Богданова О.А.: У раннего Достоевского романтическая мечта всегда воспринимается в положительном духе. Мечтательный мир в романтизме выше мира эмпирической действительности. Но надо сказать, что Достоевский ушел от этого. Он фактически не говорил о мечтательстве в положительном смысле. Хотя идеализм «Петербургской летописи» в смысле, как вы сказали, проективной виртуальной деятельности, он воспринимался положительно. Но практически во всех произведениях, где говорится о мечте, где употреблено слово «мечтательство», оно употреблено в смысле фантазерства по

Шиллеру.

Продолжение вопроса: А мечты, связанные с реальным смыслом жизни человека?

Богданова О.А.: Но это уже не мечты. Он не называл это мечтами.

Хоружий С.С.: Так мне и представлялось. Здесь мы выходим за пределы этого типа.
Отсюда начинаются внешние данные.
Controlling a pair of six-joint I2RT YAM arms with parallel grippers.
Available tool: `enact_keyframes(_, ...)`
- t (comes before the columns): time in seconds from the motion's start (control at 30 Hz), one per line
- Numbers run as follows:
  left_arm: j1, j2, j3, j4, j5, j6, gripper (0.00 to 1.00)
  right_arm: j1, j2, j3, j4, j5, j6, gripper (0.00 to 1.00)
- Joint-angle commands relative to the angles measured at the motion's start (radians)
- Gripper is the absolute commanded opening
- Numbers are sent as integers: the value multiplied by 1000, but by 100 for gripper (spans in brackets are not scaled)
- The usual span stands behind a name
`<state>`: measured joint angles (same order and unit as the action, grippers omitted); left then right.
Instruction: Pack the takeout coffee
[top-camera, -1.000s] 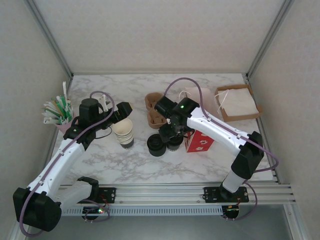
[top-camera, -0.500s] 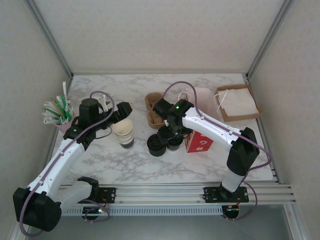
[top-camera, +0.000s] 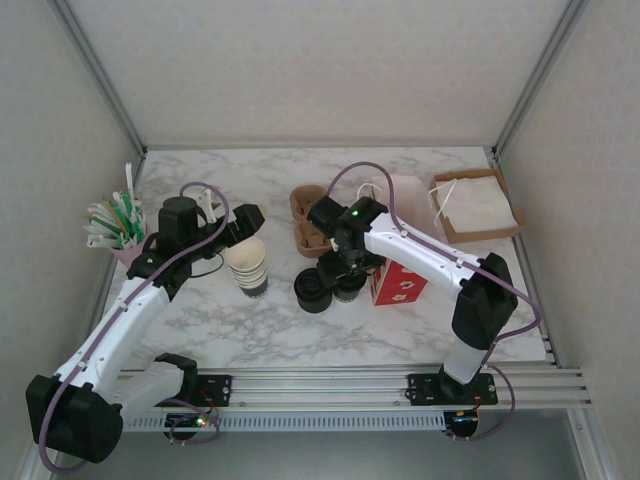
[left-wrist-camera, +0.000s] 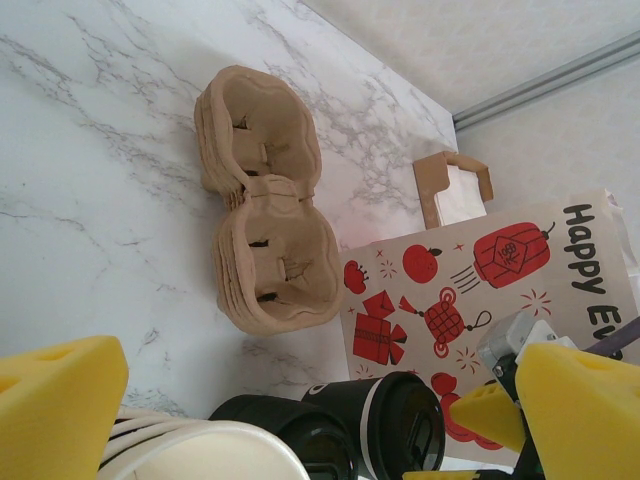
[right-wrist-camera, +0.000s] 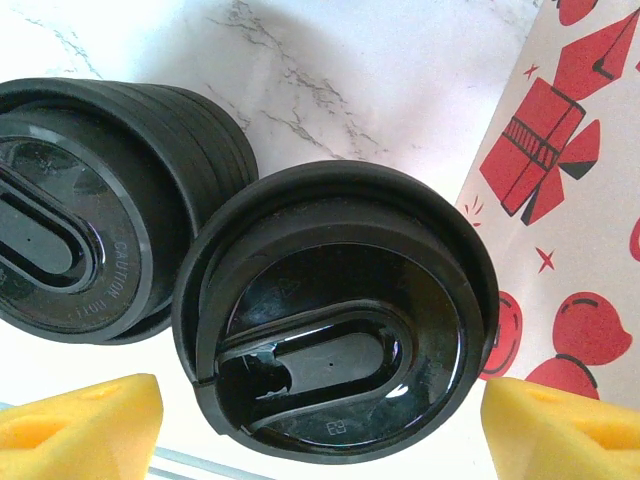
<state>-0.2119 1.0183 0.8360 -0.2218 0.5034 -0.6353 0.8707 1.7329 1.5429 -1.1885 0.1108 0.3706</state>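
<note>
Takeout coffee (right-wrist-camera: 335, 320): nearest on the bench (top-camera: 250, 330), upright and lidded, with the lid stack just beside it at nine o'clock and the bag just beside it at three o'clock.
Right claw (right-wrist-camera: 320, 425): released. Its yellow pads (right-wrist-camera: 80, 425) straddle the coffee's lid without pressing on it. We judge it is lined up to close on the cup.
Lid stack (right-wrist-camera: 90, 230): the top lid is embossed "CAUTION", and the next word looks like "HOT". The mark on the coffee's own lid is too small for us to read.
Cup stack (top-camera: 247, 265): lidless, at nine o'clock of the lids.
Left claw (left-wrist-camera: 320, 390): released, pads wide, hanging by the cup stack and grasping nothing. We judge it is parked clear of the right arm.
Bag (left-wrist-camera: 480, 290): red prints and the lettering "Happy Ev", cut off at the edge. It is probably the packing target, set close for a short carry.
Carriers (left-wrist-camera: 265, 200): pulp trays at twelve o'clock of the coffee, wells up.
Napkin box (top-camera: 475, 205): farthest, at two o'clock.
</note>
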Motion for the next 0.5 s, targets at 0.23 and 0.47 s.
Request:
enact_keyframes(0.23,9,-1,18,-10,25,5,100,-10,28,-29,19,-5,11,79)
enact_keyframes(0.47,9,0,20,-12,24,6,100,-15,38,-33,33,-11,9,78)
Вопрос из зала (№ 2): Спасибо за очень интересный доклад. Я хотел попросить вас прокомментировать высказывание одного современного и весьма одиозного писателя, который сказал, что Достоевский нашел уникальные образы героев, но не нашел, чем их занять, поэтому они бесконечно исповедуются друг перед другом. То есть круг героев

Достоевского достаточно ограничен, у него нет героев из широких масс, из крестьян. Мысли его героев мало связаны с мироощущением тех людей, которые в большинстве населяли страну. Не есть ли это результат того, что в философии Достоевского нет ничего постоянного? Мироощущение героев очень оторвано от мироощущения больших народных масс.

Хоружий С.С.: Очень дискуссионно то, что вы говорите. Уже тогда, когда романы

Достоевского появлялись, общественное сознание России признавало, что рисуемые там типы сознания, принадлежат России, что романы эти о российском современнике, о читателе.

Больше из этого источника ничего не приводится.